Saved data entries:
- Opening Delimiter -

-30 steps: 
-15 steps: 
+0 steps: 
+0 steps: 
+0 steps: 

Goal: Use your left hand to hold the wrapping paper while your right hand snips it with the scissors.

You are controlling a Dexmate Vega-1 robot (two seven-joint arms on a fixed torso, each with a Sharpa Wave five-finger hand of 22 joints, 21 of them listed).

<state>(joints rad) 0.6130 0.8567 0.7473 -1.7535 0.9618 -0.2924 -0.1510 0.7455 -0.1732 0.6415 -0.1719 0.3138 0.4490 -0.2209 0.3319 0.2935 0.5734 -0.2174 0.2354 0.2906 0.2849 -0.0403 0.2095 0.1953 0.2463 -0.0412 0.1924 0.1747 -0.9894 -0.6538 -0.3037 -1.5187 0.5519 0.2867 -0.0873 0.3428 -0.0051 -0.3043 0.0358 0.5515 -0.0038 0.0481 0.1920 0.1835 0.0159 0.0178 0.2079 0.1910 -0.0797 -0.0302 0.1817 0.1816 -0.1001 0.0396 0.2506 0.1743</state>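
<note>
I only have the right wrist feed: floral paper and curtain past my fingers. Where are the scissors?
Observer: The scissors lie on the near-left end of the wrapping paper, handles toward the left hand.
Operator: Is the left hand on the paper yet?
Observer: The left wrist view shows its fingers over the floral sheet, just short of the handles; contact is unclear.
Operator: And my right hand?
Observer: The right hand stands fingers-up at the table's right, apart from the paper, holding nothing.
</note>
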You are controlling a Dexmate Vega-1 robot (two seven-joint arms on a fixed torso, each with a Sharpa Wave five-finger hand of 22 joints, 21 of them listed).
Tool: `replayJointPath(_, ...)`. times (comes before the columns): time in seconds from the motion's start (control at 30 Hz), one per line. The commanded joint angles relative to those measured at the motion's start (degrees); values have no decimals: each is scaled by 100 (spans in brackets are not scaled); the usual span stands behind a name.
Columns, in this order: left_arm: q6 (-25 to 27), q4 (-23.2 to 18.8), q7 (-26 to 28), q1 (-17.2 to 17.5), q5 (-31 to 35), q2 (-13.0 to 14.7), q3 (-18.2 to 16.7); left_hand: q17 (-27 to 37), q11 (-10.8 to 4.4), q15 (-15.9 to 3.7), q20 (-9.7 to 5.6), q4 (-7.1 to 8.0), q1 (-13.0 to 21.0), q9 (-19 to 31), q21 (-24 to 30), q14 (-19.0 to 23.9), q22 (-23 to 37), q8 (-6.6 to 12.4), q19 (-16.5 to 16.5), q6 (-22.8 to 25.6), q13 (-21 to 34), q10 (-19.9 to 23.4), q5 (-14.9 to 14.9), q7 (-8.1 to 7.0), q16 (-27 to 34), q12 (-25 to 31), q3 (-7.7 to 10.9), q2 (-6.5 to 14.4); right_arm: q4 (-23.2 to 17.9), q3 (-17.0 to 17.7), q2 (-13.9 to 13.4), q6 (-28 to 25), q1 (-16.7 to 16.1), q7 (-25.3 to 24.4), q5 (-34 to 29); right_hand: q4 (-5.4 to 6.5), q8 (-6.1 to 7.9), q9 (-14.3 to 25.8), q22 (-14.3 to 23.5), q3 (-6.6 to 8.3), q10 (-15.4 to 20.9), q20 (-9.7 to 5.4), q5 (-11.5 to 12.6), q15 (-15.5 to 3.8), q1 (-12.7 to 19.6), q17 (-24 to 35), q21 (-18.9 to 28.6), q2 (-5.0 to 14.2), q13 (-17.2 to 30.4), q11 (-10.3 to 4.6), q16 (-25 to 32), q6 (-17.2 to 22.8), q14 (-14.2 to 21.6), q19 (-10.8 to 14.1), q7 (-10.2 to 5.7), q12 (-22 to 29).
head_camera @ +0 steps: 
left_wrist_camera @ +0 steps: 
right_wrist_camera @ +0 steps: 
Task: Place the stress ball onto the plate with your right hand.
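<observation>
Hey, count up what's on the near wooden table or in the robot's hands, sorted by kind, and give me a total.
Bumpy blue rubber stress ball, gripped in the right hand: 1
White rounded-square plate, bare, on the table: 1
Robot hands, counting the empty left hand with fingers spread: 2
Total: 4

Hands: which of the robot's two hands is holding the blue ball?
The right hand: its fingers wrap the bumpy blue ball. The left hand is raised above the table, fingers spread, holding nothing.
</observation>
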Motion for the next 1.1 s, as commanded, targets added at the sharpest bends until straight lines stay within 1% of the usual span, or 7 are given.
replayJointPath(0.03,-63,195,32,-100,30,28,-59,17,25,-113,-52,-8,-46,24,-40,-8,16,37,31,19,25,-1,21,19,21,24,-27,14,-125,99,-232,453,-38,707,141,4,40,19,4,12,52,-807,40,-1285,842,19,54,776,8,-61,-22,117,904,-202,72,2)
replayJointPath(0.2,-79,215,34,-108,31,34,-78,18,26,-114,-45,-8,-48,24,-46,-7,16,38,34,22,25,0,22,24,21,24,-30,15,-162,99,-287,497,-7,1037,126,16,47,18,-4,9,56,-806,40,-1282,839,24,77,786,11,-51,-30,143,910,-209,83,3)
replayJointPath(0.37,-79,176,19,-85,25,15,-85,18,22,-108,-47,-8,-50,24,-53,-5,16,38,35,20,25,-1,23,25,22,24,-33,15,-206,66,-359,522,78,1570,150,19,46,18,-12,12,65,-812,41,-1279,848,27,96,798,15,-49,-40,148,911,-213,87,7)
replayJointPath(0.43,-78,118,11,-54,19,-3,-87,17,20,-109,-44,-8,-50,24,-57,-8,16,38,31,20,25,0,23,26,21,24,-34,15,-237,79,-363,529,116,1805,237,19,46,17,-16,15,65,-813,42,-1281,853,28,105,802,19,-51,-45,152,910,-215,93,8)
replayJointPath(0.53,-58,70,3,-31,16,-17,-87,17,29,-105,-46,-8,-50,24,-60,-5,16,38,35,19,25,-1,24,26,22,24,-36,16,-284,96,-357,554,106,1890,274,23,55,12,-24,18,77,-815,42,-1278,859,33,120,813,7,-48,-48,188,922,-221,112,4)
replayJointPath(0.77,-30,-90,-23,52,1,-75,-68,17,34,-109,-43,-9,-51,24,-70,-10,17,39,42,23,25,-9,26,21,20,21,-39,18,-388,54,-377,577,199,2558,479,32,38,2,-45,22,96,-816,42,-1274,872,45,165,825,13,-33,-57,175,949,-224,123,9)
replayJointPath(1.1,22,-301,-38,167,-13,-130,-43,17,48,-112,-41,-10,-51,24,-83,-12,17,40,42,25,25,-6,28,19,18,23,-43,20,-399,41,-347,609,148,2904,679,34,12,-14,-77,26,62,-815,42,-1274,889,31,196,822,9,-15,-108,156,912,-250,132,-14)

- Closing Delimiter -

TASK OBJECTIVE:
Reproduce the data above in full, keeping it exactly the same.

RESULT FOR THIS EXERCISE:
-30 steps: 
-15 steps: 
+0 steps: 
+0 steps: 
+0 steps: 

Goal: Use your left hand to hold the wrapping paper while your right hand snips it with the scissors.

You are controlling a Dexmate Vega-1 robot (two seven-joint arms on a fixed torso, each with a Sharpa Wave five-finger hand of 22 joints, 21 of them listed).

<state>(joints rad) 0.6130 0.8567 0.7473 -1.7535 0.9618 -0.2924 -0.1510 0.7455 -0.1732 0.6415 -0.1719 0.3138 0.4490 -0.2209 0.3319 0.2935 0.5734 -0.2174 0.2354 0.2906 0.2849 -0.0403 0.2095 0.1953 0.2463 -0.0412 0.1924 0.1747 -0.9894 -0.6538 -0.3037 -1.5187 0.5519 0.2867 -0.0873 0.3428 -0.0051 -0.3043 0.0358 0.5515 -0.0038 0.0481 0.1920 0.1835 0.0159 0.0178 0.2079 0.1910 -0.0797 -0.0302 0.1817 0.1816 -0.1001 0.0396 0.2506 0.1743</state>
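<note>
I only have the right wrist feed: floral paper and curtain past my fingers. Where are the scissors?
Observer: The scissors lie on the near-left end of the wrapping paper, handles toward the left hand.
Operator: Is the left hand on the paper yet?
Observer: The left wrist view shows its fingers over the floral sheet, just short of the handles; contact is unclear.
Operator: And my right hand?
Observer: The right hand stands fingers-up at the table's right, apart from the paper, holding nothing.
</note>
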You are controlling a Dexmate Vega-1 robot (two seven-joint arms on a fixed torso, each with a Sharpa Wave five-finger hand of 22 joints, 21 of them listed).
Tool: `replayJointPath(_, ...)`. times (comes before the columns): time in seconds from the motion's start (control at 30 Hz), one per line. The commanded joint angles relative to those measured at the motion's start (degrees); values have no decimals: each is scaled by 100 (spans in brackets are not scaled); the usual span stands behind a name.
Columns, in this order: left_arm: q6 (-25 to 27), q4 (-23.2 to 18.8), q7 (-26 to 28), q1 (-17.2 to 17.5), q5 (-31 to 35), q2 (-13.0 to 14.7), q3 (-18.2 to 16.7); left_hand: q17 (-27 to 37), q11 (-10.8 to 4.4), q15 (-15.9 to 3.7), q20 (-9.7 to 5.6), q4 (-7.1 to 8.0), q1 (-13.0 to 21.0), q9 (-19 to 31), q21 (-24 to 30), q14 (-19.0 to 23.9), q22 (-23 to 37), q8 (-6.6 to 12.4), q19 (-16.5 to 16.5), q6 (-22.8 to 25.6), q13 (-21 to 34), q10 (-19.9 to 23.4), q5 (-14.9 to 14.9), q7 (-8.1 to 7.0), q16 (-27 to 34), q12 (-25 to 31), q3 (-7.7 to 10.9), q2 (-6.5 to 14.4); right_arm: q4 (-23.2 to 17.9), q3 (-17.0 to 17.7), q2 (-13.9 to 13.4), q6 (-28 to 25), q1 (-16.7 to 16.1), q7 (-25.3 to 24.4), q5 (-34 to 29); right_hand: q4 (-5.4 to 6.5), q8 (-6.1 to 7.9), q9 (-14.3 to 25.8), q22 (-14.3 to 23.5), q3 (-6.6 to 8.3), q10 (-15.4 to 20.9), q20 (-9.7 to 5.4), q5 (-11.5 to 12.6), q15 (-15.5 to 3.8), q1 (-12.7 to 19.6), q17 (-24 to 35), q21 (-18.9 to 28.6), q2 (-5.0 to 14.2), q13 (-17.2 to 30.4), q11 (-10.3 to 4.6), q16 (-25 to 32), q6 (-17.2 to 22.8), q14 (-14.2 to 21.6), q19 (-10.8 to 14.1), q7 (-10.2 to 5.7), q12 (-22 to 29).
head_camera @ +0 steps: 
left_wrist_camera @ +0 steps: 
right_wrist_camera @ +0 steps: 
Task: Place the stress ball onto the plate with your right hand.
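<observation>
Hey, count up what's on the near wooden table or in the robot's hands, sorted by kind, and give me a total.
Bumpy blue rubber stress ball, gripped in the right hand: 1
White rounded-square plate, bare, on the table: 1
Robot hands, counting the empty left hand with fingers spread: 2
Total: 4

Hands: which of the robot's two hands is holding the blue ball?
The right hand: its fingers wrap the bumpy blue ball. The left hand is raised above the table, fingers spread, holding nothing.
</observation>
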Motion for the next 1.1 s, as commanded, targets added at the sharpest bends until straight lines stay within 1% of the usual span, or 7 are given.
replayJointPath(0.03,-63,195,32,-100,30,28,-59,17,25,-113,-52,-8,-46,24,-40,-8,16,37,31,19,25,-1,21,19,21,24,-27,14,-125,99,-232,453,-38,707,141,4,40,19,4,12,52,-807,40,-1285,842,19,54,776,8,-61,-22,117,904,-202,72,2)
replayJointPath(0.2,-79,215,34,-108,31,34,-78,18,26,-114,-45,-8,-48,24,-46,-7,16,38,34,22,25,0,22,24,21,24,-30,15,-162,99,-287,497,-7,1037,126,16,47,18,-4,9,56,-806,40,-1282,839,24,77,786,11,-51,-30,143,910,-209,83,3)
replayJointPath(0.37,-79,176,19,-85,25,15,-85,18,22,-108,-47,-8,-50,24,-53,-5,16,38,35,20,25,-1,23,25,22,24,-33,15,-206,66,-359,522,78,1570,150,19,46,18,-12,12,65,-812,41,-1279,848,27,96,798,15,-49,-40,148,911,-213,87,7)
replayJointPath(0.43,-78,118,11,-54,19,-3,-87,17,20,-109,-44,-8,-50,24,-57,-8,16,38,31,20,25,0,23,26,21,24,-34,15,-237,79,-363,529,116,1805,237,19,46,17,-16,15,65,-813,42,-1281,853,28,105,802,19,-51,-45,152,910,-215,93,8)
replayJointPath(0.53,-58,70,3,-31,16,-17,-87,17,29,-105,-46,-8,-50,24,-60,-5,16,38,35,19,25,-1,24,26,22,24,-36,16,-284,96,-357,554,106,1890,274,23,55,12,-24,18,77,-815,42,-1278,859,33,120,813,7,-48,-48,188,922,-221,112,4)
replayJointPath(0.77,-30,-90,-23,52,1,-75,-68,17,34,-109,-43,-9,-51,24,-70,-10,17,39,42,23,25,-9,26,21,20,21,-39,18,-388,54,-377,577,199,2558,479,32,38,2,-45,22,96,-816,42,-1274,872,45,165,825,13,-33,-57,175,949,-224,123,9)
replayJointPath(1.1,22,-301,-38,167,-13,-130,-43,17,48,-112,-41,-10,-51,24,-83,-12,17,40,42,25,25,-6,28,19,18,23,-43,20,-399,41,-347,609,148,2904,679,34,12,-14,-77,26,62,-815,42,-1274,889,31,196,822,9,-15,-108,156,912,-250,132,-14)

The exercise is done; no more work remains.